I am using an API that uses a struct to represent an array (and allows filling up that array while accessing the struct).
If data is a struct object, and direction is a uint32_t, run the following:
printf("0x%08X", data->magic);
I get the value: 0xAAAABEEF
while printing the array directly as such:
printf("0x");
for (int i = 0; i < size; ++i) {
printf("%02X", payload[i]);
}
I get the value: 0xEFBEAAAA
the struct definition goes like this:
struct Data {
uint32_t magic;
} __attribute__((packed));
I believe the data variable is declared something like this:
// Declared and initialized somewhat like this:
uint8_t payload[kMaxSize];
Data* data = reinterpret_cast<Data*>(payload);
data->magic = 0xAAAABEEF;
I am curious why the printf does not return the same value. Is it because the machine is storing the data as LSB (least significant byte)?

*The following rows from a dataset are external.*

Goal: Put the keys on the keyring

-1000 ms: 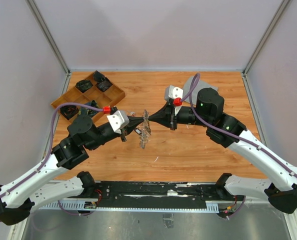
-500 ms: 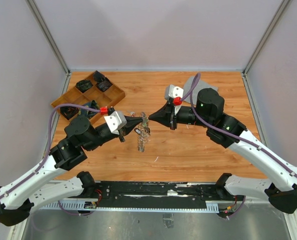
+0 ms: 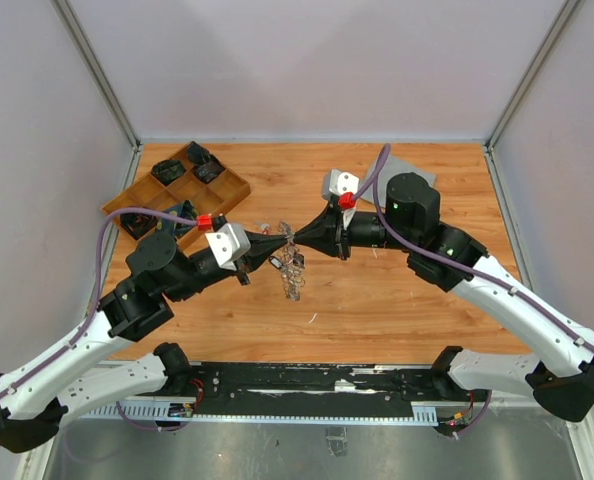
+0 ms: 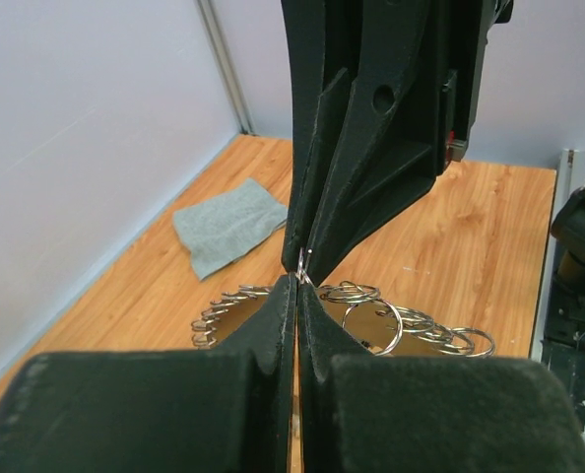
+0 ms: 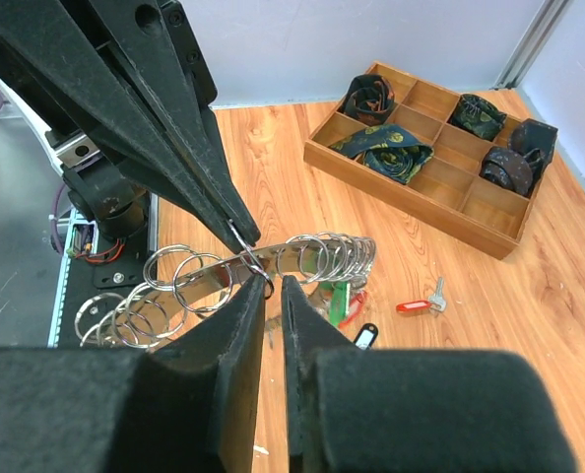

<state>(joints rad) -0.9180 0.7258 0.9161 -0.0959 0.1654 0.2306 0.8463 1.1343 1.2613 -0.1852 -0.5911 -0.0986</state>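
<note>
Jaws on the left gripper (image 4: 297, 292) are pressed tight together. They nip the rim of the keyring (image 5: 209, 281) and hold it up in the air over the middle of the table (image 3: 377, 300). Jaws on the right gripper (image 5: 273, 284) stand just a crack apart, and nothing seems to be caught in that crack. The two tips meet nose to nose, almost touching. I think one arm holds the ring steady so the other can work on it.

At the far left of the table is a wooden tray (image 5: 421, 212) with little boxes in it. Dark rolled-up ties (image 5: 391, 148) sit in the boxes. They have no part in this job, so they are off to the side.

A grey cloth (image 4: 228, 225) lies flat at the far right, well apart from the grippers.

Many small wire rings fringe the keyring's rim. It hangs tipped on its edge, most likely because it is held at one spot only and the rest sags down.

The keys (image 5: 414, 305) lie on the table below the ring, not on it yet. One has a red tag, one a green tag (image 5: 339, 296) and one a black tag with a white label (image 5: 364, 337). They are close by, so a gripper does not have to reach far.

Smallest of all is one little wire loop (image 4: 304, 262) poking out right at the two tips. My guess is that a key must go on this loop, and that no key has been picked up yet.
</note>
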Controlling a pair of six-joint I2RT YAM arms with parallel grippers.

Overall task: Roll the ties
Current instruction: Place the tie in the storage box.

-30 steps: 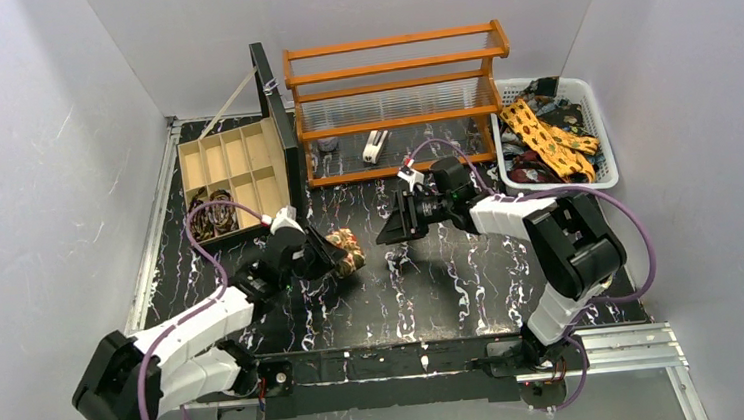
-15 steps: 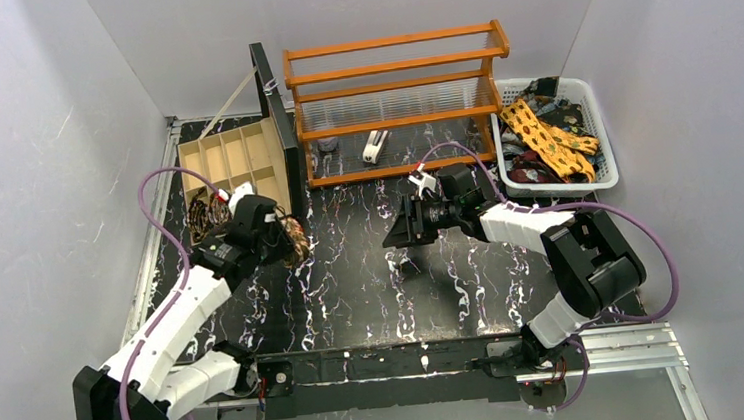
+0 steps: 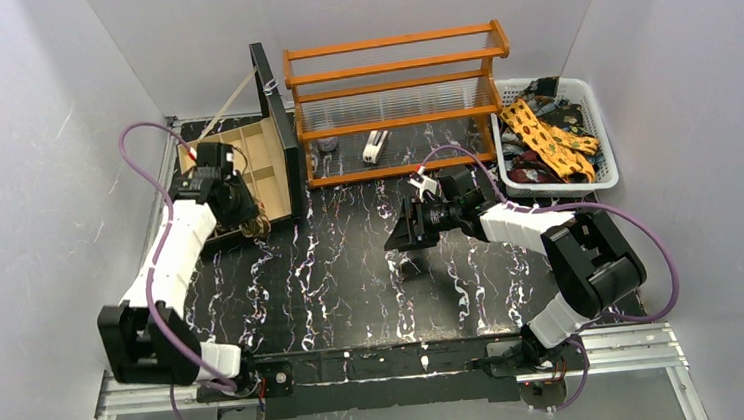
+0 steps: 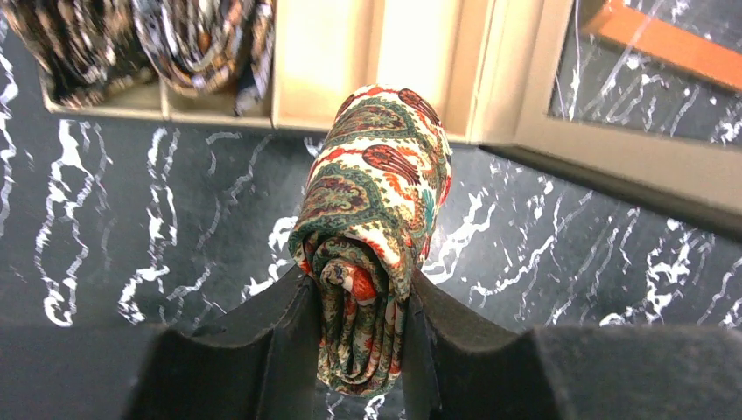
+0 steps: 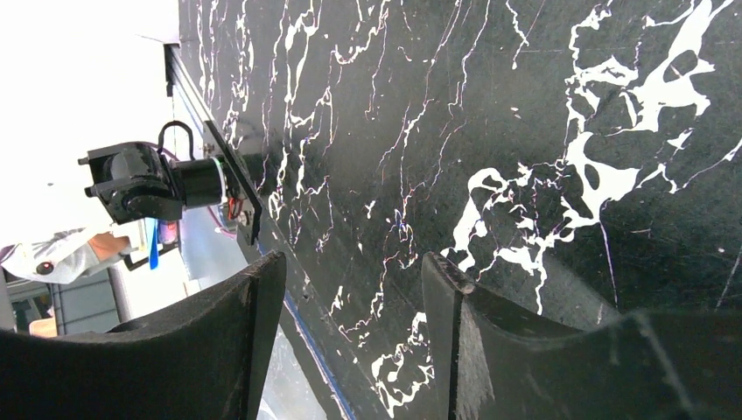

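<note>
A paisley tie [image 4: 376, 210] in cream, green and red, rolled into a coil, is pinched upright between my left gripper's [image 4: 359, 293] fingers. It hangs just above the black marbled table, at the front edge of the wooden divider box [image 4: 420, 52]. From above, the left gripper [image 3: 251, 217] is at the box's [image 3: 243, 155] near right corner. Other rolled ties [image 4: 192, 44] lie in the box's front compartments. Loose ties [image 3: 543, 136], one of them yellow, fill the white basket. My right gripper [image 3: 400, 233] hovers over mid-table; it [image 5: 354, 276] is open and holds nothing.
An orange wooden rack [image 3: 394, 93] stands at the back centre with a small white object [image 3: 373, 148] under it. The box's dark lid [image 3: 276, 127] stands upright between box and rack. The white basket [image 3: 606, 151] sits at the back right.
The left arm has swung the rolled tie from the middle of the table back and left to the box's front edge. The right gripper has opened a little wider and shifted slightly right.
</note>
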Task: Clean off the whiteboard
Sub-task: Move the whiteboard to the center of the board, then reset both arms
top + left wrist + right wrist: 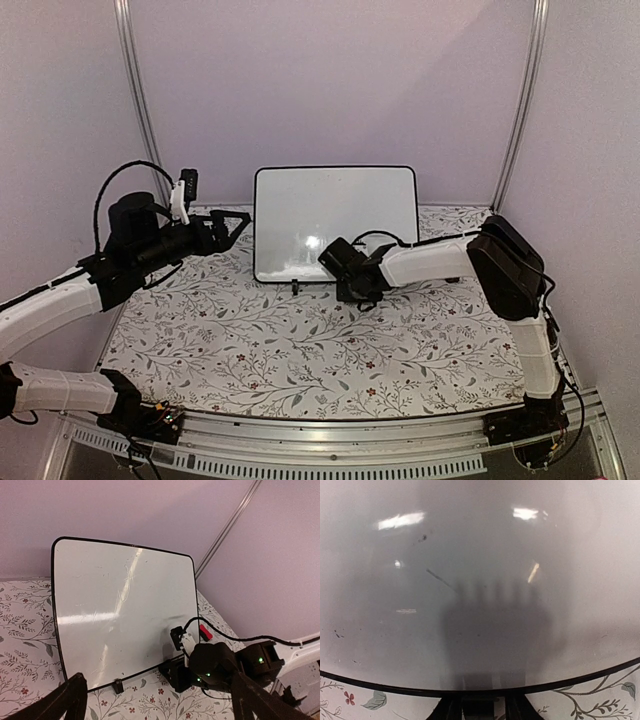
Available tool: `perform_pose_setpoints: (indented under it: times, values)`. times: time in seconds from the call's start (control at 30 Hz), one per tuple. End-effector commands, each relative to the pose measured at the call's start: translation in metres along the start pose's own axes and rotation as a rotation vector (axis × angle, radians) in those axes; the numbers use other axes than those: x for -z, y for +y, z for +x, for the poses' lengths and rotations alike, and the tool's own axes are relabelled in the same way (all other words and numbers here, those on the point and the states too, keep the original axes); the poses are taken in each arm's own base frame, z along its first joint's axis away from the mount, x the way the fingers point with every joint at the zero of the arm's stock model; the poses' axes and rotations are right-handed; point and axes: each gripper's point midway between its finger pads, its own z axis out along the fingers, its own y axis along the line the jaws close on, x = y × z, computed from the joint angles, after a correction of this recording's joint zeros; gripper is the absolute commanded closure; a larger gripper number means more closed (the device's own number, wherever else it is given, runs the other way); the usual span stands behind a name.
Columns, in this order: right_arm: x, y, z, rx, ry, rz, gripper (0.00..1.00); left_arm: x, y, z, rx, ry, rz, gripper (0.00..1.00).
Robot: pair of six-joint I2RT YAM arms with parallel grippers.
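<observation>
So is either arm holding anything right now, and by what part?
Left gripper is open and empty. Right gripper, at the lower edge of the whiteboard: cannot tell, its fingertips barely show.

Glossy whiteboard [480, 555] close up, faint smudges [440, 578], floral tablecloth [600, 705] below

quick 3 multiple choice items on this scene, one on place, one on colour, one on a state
1. Where does the board stand? A upright at the far edge of the table; B flat mid-table; C at the near edge.
2. Rim colour? A red; B black; C blue.
3. Left gripper? A open; B shut; C clamped on the board.
Answers: 1 A, it stands just before the back wall; 2 B, a thin black line rings it; 3 A, its fingers stand wide apart.
</observation>
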Motion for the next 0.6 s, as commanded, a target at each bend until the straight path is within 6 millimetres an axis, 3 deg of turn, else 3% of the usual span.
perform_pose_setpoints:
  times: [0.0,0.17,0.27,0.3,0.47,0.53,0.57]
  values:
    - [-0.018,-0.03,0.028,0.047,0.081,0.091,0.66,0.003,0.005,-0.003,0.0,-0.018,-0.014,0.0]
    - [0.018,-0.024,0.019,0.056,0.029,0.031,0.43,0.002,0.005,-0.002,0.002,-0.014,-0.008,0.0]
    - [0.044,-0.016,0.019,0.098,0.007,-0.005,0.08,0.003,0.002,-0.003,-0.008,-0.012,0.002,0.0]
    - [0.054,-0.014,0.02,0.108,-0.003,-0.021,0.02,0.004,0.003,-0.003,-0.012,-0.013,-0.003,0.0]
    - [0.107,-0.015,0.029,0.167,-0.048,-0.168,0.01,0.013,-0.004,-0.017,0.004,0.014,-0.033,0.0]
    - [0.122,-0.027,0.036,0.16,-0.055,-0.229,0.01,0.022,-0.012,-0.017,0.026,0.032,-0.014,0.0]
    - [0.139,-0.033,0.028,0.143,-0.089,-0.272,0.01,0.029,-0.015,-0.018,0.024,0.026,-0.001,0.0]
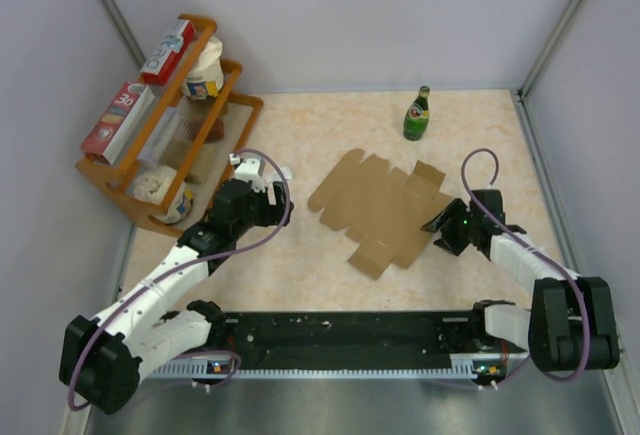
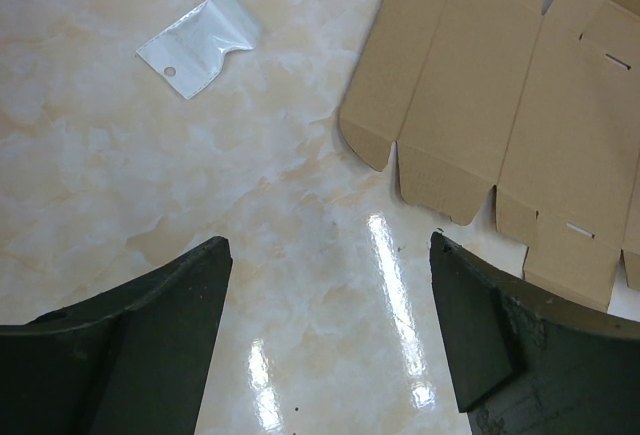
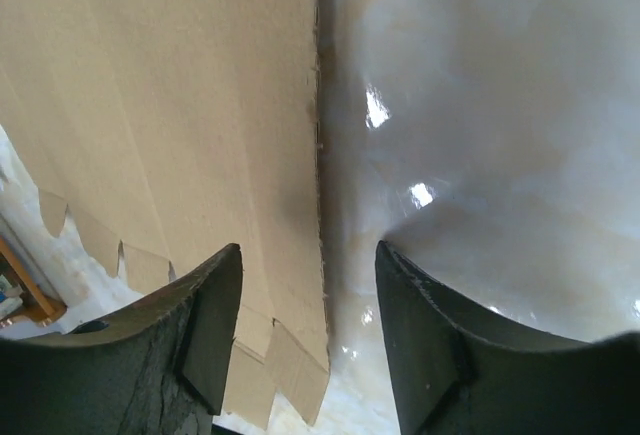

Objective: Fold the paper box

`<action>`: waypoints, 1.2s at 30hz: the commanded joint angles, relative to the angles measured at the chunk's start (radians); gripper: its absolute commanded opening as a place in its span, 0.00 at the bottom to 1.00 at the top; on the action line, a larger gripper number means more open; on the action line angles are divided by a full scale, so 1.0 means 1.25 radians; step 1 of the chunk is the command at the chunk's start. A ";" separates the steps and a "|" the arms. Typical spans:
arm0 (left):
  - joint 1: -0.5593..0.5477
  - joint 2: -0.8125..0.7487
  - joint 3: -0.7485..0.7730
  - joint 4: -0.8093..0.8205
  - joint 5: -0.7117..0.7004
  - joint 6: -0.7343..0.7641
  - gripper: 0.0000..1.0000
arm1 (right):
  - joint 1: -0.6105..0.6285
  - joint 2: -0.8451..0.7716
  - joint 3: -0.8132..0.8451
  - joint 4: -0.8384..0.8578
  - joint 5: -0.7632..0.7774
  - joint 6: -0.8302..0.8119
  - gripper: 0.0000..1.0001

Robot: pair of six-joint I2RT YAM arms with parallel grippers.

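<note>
The paper box lay flat and unfolded mid-frame, its right edge running between the right gripper's parted, empty jaws. The left gripper gaped wide above the table, holding nothing, left of the box's flaps.

Overhead view: bright, even, diffuse light from above. Shadows are short and soft-edged beside the paper box, and focus is sharp throughout.

Left wrist view: the glossy worktop throws long white glare streaks toward the bottom edge — surface detail is washed out there.

Right wrist view: small specular spots on the worktop and a dim shadow band along the paper box's edge. The near foreground is dark and slightly soft.
</note>
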 commanded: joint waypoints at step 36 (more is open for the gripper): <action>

Your guess is correct. In a little-endian processor (eg: x86), the least significant byte is stored first in memory. So the number 0xAAAABEEF will be stored as four bytes in memory: {0xEF, 0xBE, 0xAA, 0xAA}
When your program looks at those four bytes in memory, the way the data is interpreted - its type - determines how it looks. If {0xEF, 0xBE, 0xAA, 0xAA} is interpreted as individual bytes, you get "EF BE AA AA". But if it's interpreted as a uint32_t, then the computer knows to reverse the order and display it as "0xAAAABEEF".
Related
Now there is a unsigned char bytes[4] and I've already known that the byte array is generated from an int in C++. How can I convert the array back to int?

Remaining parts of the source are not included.